### [Task statement]
Give back exactly the lines of the material below that start at the line containing "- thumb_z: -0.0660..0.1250" and end at the line containing "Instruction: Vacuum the", and no others.

(Entries shown begins)

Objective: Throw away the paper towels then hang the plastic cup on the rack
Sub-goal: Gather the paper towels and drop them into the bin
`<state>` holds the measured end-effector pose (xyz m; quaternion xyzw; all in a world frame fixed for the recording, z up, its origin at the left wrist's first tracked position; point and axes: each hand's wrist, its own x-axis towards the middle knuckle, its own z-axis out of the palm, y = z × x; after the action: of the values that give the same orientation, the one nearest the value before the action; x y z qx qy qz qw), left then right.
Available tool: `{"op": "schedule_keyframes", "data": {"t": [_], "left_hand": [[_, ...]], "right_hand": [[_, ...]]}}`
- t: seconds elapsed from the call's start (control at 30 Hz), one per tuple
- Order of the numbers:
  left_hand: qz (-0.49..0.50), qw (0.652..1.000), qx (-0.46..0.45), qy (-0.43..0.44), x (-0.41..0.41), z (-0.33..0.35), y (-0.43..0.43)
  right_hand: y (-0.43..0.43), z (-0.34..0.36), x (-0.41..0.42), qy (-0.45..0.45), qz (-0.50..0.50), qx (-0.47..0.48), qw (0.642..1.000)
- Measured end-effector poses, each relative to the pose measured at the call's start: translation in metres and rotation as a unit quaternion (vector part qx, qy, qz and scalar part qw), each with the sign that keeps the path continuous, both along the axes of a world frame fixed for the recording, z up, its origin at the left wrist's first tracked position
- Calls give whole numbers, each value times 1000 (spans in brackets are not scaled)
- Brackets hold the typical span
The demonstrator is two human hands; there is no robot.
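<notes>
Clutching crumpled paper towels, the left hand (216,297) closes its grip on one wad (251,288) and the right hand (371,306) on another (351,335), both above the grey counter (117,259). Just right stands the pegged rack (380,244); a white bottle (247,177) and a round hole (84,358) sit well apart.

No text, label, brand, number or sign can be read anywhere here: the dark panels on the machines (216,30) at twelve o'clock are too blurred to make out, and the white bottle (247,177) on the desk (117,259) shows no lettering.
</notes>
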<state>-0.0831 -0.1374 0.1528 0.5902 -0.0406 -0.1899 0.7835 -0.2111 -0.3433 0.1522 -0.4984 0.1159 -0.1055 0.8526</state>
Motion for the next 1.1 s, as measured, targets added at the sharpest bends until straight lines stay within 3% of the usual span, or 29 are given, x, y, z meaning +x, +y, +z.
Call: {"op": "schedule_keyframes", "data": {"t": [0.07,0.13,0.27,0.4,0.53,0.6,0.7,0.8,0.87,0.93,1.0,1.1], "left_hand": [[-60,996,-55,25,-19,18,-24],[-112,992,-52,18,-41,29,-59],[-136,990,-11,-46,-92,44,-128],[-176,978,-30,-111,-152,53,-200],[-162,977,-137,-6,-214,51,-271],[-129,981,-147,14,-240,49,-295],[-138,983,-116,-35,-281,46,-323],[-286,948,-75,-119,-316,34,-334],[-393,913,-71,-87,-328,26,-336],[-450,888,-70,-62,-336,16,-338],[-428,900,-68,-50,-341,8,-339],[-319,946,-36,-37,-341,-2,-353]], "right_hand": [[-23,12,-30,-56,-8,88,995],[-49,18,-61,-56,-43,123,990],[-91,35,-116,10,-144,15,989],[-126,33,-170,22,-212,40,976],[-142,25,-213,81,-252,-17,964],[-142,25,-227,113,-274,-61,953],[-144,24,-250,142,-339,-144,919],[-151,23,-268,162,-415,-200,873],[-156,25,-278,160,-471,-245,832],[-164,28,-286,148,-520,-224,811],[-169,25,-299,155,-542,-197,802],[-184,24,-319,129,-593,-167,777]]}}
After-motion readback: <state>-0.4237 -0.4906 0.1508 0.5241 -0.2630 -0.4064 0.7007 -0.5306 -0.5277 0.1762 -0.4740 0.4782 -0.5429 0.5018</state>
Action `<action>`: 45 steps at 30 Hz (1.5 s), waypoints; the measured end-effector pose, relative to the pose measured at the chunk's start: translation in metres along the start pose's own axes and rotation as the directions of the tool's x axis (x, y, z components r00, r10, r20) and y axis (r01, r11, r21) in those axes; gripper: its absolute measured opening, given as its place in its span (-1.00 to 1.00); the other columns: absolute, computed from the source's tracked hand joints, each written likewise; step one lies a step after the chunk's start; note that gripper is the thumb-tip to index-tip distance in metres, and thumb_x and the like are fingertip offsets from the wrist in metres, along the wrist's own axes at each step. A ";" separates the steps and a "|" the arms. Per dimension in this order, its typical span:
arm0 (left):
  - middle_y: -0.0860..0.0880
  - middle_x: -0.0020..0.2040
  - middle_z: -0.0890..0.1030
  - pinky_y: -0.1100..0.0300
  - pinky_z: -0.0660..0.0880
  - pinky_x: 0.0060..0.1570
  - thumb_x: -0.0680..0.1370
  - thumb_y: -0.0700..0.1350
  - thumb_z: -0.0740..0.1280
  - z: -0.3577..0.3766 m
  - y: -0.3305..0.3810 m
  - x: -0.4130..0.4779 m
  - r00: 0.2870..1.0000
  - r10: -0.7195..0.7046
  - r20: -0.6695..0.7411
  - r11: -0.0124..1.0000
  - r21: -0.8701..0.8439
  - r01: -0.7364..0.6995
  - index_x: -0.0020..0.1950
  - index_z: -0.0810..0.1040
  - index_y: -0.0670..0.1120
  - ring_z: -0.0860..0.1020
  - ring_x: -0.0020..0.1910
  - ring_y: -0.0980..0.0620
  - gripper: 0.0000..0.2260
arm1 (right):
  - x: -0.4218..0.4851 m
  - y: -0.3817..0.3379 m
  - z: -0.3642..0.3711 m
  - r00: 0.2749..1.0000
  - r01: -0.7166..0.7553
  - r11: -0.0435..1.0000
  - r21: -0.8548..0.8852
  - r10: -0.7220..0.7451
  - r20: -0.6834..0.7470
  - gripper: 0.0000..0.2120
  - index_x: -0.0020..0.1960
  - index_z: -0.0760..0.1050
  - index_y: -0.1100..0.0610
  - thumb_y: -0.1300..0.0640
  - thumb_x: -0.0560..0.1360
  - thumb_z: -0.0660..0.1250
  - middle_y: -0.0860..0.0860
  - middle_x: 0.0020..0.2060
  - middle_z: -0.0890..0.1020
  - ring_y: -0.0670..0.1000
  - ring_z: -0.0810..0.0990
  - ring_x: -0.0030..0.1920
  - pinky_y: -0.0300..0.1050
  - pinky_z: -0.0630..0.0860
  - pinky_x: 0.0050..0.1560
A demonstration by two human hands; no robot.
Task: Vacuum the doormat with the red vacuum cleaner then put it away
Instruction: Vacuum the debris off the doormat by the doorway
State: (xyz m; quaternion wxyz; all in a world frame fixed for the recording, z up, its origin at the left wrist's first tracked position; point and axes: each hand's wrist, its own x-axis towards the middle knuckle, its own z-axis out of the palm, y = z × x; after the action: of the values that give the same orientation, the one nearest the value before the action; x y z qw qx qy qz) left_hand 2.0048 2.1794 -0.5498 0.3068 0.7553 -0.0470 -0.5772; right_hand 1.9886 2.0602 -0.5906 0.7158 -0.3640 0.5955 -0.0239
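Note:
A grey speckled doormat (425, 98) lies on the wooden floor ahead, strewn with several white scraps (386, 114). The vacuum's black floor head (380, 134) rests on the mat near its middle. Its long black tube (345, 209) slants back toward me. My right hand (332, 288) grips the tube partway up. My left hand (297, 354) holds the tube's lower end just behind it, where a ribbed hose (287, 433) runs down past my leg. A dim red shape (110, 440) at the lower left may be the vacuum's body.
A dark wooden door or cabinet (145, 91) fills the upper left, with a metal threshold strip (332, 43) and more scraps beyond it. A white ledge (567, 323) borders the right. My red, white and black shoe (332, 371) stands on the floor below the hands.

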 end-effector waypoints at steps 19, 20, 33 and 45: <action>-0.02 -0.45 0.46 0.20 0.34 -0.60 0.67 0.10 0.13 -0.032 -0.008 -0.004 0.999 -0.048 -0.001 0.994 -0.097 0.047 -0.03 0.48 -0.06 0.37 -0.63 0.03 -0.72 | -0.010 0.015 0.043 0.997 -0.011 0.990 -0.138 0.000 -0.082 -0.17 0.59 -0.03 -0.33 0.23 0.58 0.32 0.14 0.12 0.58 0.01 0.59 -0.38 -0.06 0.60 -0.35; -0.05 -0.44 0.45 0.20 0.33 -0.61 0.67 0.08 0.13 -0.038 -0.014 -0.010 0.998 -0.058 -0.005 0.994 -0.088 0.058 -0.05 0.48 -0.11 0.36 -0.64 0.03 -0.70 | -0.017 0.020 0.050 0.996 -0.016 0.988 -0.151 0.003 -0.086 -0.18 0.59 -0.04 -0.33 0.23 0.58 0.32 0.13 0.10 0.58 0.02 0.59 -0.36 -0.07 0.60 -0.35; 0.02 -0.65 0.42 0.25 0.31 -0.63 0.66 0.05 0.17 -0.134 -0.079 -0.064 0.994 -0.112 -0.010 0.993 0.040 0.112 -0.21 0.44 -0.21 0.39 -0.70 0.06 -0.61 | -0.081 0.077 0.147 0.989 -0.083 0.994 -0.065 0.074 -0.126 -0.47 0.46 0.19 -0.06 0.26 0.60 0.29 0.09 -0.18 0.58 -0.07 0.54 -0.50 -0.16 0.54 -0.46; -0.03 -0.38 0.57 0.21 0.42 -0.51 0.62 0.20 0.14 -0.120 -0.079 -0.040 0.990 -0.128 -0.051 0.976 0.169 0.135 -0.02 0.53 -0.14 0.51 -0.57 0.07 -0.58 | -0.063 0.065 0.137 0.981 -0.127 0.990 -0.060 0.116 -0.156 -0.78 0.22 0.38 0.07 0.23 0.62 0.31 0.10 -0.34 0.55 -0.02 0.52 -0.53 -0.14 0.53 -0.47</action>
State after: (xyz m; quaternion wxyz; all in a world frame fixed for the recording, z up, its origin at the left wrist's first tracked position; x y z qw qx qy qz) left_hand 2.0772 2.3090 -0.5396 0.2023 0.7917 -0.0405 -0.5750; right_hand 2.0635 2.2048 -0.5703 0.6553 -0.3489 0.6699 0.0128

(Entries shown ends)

### [Result of this task]
  - thumb_z: -0.0660..0.1250
  - middle_y: -0.0860..0.0860
  - middle_x: 0.0020..0.2060
  - middle_z: -0.0890..0.1020
  - ring_y: -0.0670..0.1000
  - ring_z: -0.0810..0.0990
  - ring_x: -0.0030..0.1920
  - pinky_y: -0.0300..0.1050
  - pinky_z: -0.0630..0.0860
  - pinky_x: 0.0050..0.1560
A demonstration by two human hands; no robot.
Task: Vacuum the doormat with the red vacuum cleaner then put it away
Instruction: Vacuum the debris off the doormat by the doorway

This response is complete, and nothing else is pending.